We also have an eero set up in the north house that picks up WiFi (from the garage Eero) but is not hard wired.  I've decided to replace the 5 port with an 8 port so the north house can be hardwired and will reach a larger WiFi area with get a faster speed speed. We usually get 117mbs in the south house while the north side is lucky to get 30mbs. ----Over wifi or over the hardwired connection?  

 We have a wired Eero in our south side that provides WiFi to our whole house...much better than having the Eero connecting wirelessly to the main unit in the garage, which is what we have in the north side. I need a larger switch (8 port) so I can connect from the garage into the north side to


My problem is someone suggested I might as well upgrade our cables so I purchased CAT8 to replace everything except the one Spectrum has from their pole into the modem.----leave that for spectrum.They don't even offer speeds >1gbps right now and they're responsible for it.   Right! They actually replaced the wiring from the house to the pole about a month ago when they discovered our chronic off & on pixelation was because the existing cable was originally meant for above ground not in the ground. That helped, but he thinks there's also a problem with the connection from across our road to our pole and he scheduled that for spring.  I'll ask them to replace the connecting cable to our modem when/if they show up!

 Now that I'm looking at the 8;port switches I'm wondering if I need to buy a 10GbE or  the 1Gb.------I'd go 1g. 10gbe are expensive and your not currently running anything >1gb right now. 

I just bought the Netgear ProSafe GS108 to replace the GS105.

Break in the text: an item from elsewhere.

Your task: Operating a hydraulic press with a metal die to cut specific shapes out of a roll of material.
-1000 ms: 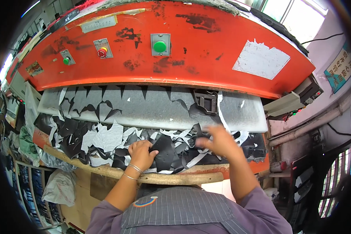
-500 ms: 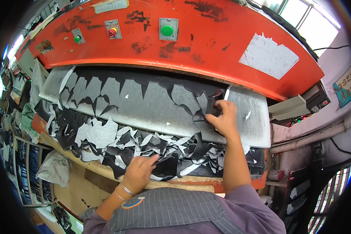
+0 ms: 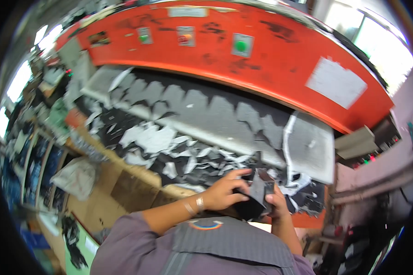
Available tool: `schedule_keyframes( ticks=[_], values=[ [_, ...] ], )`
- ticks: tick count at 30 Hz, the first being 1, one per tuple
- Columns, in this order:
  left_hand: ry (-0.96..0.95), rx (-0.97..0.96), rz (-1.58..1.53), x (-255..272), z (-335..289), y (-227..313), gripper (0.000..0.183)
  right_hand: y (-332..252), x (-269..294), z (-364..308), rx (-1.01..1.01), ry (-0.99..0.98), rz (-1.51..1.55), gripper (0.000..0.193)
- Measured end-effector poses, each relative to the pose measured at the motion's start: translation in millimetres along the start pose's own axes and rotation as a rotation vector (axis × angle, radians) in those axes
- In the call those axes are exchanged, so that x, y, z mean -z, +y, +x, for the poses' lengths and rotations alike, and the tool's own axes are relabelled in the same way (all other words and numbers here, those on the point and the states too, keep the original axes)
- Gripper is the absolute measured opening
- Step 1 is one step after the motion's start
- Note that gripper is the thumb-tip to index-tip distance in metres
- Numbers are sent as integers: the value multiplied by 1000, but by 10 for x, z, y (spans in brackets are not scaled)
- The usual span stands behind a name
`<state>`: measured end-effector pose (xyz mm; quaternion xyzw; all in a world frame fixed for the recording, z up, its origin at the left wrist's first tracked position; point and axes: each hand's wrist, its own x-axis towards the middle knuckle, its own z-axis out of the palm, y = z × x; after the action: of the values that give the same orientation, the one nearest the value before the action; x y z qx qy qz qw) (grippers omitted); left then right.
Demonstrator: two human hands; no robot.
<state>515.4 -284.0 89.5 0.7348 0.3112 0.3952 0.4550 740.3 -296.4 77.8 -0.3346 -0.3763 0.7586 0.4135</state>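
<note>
Down near the lower middle of the view, both forearms come up from the person's purple-grey sleeves and meet just in front of the chest. The left hand (image 3: pixel 224 191) reaches across toward the right, wrist bent, a thin bracelet (image 3: pixel 195 205) around the wrist; its fingers curl over the top of a small stack of dark cut pieces (image 3: pixel 254 199). The right hand (image 3: pixel 278 201) comes up from below, thumb on the near face of the same stack. Both grips are closed around the stack, holding it between them just above the front edge of the worktop (image 3: pixel 137 172). The stack looks black with a grey face turned upward; how many pieces it holds cannot be told.

Behind the hands, the worktop is covered with black and white offcuts (image 3: pixel 170 146), jagged scraps lying loose and overlapping. Farther back lies a long grey sheet (image 3: pixel 225 114) with a toothed edge of cut-outs, running under the big red-orange press head (image 3: pixel 261 64). That head carries green buttons (image 3: pixel 240 45) and a pale patch (image 3: pixel 336 83) on its right. At the left, shelves (image 3: pixel 32 160) hold more material, and a light bag (image 3: pixel 75 176) hangs by the wooden front. Bright windows (image 3: pixel 376 36) show at the upper right.
</note>
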Motion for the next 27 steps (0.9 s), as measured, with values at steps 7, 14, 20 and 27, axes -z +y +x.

And I'm second guessing whether the CAT8 will even make a difference if the the modem's cable hasn't been upgraded as well.  ------correct. CAT8 is designed for the upgrade to 25/40 gbps. it'll still work with lower speeds but unless you're planning on running 10g+ speeds, cat6/7 would be fine. At least cat 6/7 can be upgraded to 10gbps if needed in the future. You don't need to get a 10gb switch just because you have cat8/7/6 cable. If you've already bought it and installed it, I wouldn't remove it. but it is significantly more expensive than cat 6/7. 

Gotcha!

 

Alternatively, I could probably add a split to use as ports for the 2 solar monitors....they use very little bandwidth....this would give me the extra port for the north house.-----don't do this. You can get unmanaged switches pretty cheap. This would only create issues/headaches. usually around $15 for a unmanaged 5 port and $20 for a 8 port.  I bought a used 16 port managed for $50 just because I wanted the management features. If you don't need managed, unmanaged are cheap.

I'm embarrassed for not doing the research on this before I wrote this! 🥴

 Thank you for taking the time to help me with this...no one but me here has networking experience...I retired in 2014 and have forgotten just about everything I learned before that!

 

Message 3 of 4
plemans
Guru

Re: Modem, mesh system, CAT8 cable

Glad to hear that you went with the GS108. its a pretty solid switch. Plus you have the 5 port now you can use for a different area if you need it. 

Let us you if you have further problems and we'd be happy to help!